Bölüm | 275

158 24 4
                                    

URAVİS

Son bilgilere göre artık savaş bu tarafa doğru geliyordu, Senato acil toplantı yapmaya başladı. Tüm ankalar ve leşçiller harekete geçti. Artık bu savaşı kazanan tüm kıtayı alacaktı.

Bende her şeyi toplayıp insanları sığınaklara yerleştirmek icin hazırlık yapıyordum. Bundan sonra olacaklar tüm krallığı yok edebilirdi.

"Bu kadar acele etmene gerek yok, biraz sakinleşmelisin," dedi Argilark.

"Hayır, Baela burada. Onu buradan hemen götürüp saklamalıyım. Eğer senato onun burada olduğunu öğrenirse neler yapacaklarını hayal bile edemiyorum."

Hızlıca Malikaneden çıkmak için ilerledim, hemen Baela'nın yanına gidip onu güvenli bölgeye götürmem gerekiyordu. Daha fazla burada vakit kaybetmemeliydim.

"Hey!!" Arkadan bir ses geldi. Hemen durup döndüm, beni Çağıran kişi büyük kuzenim Shund'du.

Öfkeli bir şekilde bana bakıp geliyordu, "bu kadar acele bir şekilde nereye gittiğini sanıyorsun? Yapacak işlerimiz var."

"Üzgünüm acilen halletmem gereken işlerim var, onları halletmem gerekiyor. Hemen geri geleceğim," dedim.

Shund dişlerini sıktı, "gerçekten kendine patrik mi diyorsun?! Herkes savaşmaya hazırlanıyor ama sen buradan kaçmaya mı çalışıyorsun?" Dedi.

Öldürme niyetimi gösterdim, "benim ne yaptığım seni ilgilendirmez. Eğer herkesi düşünüyorsan burada oyalanmak yerine gidip onlara yardım edebilirsin," dedim.

Shund kılıcını çıkardı, "seni piç!!" Kılıcını bana doğru gönderdi.

Saldırısını atlatıp kolunu kavradım ve onu yere yapıştırdım.

"Yaptıklarına dikkat et, seni patriğe kılıç çekmekten dolayı öldürebilirim bunu biliyorsun değil mi?"

Shund sesini çıkarmadı, kolunu ters çevirdim ve kırdım. Shund acı içinde bağırdı.

"Bir daha böyle bir şey yaptığını görürsem eğer seni öldürürüm," dedim.

Shund sesini çıkarmadı, kırdığım koluna baskı yapmaya devam ettim.
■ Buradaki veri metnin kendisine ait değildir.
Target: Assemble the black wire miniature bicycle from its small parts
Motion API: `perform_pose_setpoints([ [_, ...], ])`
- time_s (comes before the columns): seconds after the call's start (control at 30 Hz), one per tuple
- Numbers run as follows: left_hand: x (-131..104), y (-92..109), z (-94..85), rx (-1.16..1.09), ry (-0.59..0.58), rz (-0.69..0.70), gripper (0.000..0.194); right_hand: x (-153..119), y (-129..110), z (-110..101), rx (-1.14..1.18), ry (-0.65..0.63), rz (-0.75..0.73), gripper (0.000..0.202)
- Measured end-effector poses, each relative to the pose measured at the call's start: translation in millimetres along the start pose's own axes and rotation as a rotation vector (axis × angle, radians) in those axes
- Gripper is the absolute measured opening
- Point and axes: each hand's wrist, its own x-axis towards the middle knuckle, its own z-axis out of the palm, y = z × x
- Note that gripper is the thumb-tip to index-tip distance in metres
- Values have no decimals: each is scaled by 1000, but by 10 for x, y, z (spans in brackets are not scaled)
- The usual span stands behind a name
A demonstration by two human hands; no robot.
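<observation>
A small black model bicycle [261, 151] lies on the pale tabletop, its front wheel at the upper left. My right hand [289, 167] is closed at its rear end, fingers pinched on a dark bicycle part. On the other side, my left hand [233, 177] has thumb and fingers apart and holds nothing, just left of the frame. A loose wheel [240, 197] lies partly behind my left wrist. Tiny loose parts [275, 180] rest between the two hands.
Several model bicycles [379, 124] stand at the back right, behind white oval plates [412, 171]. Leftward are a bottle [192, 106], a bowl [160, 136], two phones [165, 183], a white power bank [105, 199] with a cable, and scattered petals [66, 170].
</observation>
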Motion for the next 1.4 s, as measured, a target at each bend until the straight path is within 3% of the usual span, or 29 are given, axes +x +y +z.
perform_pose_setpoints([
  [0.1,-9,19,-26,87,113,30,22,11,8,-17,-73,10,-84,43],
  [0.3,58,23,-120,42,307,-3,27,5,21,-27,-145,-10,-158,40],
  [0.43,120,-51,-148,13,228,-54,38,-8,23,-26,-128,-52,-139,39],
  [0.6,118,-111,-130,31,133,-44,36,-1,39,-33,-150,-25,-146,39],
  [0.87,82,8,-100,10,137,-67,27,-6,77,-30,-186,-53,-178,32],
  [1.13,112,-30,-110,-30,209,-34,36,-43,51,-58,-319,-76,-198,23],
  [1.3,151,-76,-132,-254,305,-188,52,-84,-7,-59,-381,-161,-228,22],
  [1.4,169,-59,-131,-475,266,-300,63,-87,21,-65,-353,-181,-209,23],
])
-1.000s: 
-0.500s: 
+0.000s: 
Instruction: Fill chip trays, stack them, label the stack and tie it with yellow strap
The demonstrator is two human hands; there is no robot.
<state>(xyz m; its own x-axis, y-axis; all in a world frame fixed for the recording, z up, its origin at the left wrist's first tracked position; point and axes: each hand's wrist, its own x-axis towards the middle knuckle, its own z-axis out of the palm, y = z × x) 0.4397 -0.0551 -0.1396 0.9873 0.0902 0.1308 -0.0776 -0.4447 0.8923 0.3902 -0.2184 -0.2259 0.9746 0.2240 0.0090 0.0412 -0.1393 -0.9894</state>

"Anladın mı?" Shund sesini çıkarmadı.

Diğer kolunu tuttup tam çevirdiğim sırada, "tamam, tamam. Bir daha böyle bir şey yapmayacağım!!" Dedi.

Gözlerimi kısıp baktım, "sana inanmıyorum."

Diğer kolunuda kırdım, "Argilark tüm ankalar ile iletişimi kes," diye zihin mesajı yolladım.

"Anlaşıldı," dedi.

"Biliyor musun Shund? Seni burada öldürürsem kimse fark edemez biliyorsun değil mi?"

Shund'un gözleri şaşkınlıkla ve korkuyla açıldı, "bunu yapamazsın şuan herkes burada eğer bana bir şey olursa herkes seni sorgulayacaktır."

Gülümsedim, "öyle mi? Yaptıklarını herkese izletebilirim ve herkes senin suçun olduğunu anlar."

Shund korkuyordu, eğer onlara olanları gösterirsem kesinlikle idam edilirdi.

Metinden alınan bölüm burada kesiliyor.